Task statement: Among the entries, how many lines hold the word "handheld"? Respond with that number only.

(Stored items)

______

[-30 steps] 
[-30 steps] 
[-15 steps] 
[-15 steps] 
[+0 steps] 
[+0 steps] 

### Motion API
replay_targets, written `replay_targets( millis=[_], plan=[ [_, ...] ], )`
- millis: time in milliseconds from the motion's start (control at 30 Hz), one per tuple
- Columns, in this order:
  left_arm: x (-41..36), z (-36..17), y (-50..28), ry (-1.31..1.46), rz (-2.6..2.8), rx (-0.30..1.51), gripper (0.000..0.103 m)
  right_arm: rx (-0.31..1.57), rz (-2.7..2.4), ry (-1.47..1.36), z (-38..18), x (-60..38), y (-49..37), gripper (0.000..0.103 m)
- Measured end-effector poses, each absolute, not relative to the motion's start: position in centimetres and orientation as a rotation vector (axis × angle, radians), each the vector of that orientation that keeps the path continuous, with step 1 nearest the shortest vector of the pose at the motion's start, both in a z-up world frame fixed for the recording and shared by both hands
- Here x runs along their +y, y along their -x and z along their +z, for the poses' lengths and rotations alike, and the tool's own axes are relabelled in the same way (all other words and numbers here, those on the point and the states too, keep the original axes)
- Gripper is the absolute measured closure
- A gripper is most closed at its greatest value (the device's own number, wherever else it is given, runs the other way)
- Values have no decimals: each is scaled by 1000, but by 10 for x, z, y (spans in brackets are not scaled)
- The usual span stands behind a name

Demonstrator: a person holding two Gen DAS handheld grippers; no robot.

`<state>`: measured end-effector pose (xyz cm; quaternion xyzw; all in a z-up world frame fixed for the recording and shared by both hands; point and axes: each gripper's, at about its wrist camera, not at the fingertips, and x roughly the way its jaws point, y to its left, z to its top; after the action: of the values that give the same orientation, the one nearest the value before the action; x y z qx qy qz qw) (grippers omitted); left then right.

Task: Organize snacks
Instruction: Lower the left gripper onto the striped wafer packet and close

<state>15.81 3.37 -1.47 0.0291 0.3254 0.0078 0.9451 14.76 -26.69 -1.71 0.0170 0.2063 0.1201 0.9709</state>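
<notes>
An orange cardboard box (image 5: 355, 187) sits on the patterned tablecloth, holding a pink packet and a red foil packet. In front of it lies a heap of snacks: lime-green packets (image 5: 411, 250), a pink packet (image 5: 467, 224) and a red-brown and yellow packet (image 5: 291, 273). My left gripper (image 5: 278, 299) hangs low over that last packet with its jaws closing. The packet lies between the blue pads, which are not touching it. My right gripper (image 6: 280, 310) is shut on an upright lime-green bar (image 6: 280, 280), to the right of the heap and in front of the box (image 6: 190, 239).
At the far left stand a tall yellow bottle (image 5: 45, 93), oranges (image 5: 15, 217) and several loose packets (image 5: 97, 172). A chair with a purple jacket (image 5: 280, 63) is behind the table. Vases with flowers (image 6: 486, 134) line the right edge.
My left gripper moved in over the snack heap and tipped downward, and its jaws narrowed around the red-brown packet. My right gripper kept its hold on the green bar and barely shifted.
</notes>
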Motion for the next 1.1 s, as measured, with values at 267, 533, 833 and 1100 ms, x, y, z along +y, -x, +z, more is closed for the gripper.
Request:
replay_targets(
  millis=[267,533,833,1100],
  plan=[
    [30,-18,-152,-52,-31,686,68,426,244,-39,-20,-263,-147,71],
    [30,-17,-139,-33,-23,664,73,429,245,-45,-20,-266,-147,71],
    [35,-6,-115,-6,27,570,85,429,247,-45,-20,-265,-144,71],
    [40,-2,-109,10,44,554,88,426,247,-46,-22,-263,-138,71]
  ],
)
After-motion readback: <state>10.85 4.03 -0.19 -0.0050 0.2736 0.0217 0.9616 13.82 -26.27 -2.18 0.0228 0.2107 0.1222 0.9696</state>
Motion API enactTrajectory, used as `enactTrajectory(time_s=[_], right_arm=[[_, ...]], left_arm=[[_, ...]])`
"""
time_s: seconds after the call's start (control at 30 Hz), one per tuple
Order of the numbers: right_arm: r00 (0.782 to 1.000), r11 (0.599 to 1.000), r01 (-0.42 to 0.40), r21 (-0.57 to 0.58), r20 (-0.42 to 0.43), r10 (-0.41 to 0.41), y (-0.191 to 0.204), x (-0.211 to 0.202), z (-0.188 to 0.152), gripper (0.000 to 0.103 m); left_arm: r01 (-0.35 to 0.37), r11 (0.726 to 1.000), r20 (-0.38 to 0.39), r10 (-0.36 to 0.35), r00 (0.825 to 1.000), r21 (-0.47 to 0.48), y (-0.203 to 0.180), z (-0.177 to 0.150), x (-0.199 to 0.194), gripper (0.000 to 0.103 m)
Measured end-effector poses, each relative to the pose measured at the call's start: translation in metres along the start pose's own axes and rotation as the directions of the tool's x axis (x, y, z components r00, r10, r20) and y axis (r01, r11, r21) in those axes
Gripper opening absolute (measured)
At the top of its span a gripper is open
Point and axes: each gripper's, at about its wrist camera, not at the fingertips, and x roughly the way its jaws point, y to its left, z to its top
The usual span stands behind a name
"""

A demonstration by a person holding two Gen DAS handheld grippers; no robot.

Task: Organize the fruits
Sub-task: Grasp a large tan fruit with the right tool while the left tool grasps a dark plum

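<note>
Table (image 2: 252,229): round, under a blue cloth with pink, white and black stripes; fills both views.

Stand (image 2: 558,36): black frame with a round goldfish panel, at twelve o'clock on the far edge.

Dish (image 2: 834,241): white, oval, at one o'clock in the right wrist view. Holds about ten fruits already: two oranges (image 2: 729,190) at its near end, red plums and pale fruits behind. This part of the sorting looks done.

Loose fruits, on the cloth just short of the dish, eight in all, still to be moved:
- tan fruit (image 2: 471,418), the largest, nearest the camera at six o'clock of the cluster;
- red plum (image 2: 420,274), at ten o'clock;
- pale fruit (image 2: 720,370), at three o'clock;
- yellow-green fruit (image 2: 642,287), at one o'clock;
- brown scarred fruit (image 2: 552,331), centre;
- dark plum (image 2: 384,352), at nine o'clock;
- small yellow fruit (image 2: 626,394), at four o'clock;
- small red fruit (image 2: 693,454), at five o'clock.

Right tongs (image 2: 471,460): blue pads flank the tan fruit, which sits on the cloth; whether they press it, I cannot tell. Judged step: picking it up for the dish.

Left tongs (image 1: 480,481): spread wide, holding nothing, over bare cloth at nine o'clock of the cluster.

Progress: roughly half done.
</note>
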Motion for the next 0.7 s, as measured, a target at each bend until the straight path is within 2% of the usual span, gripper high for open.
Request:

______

Response to the task: 2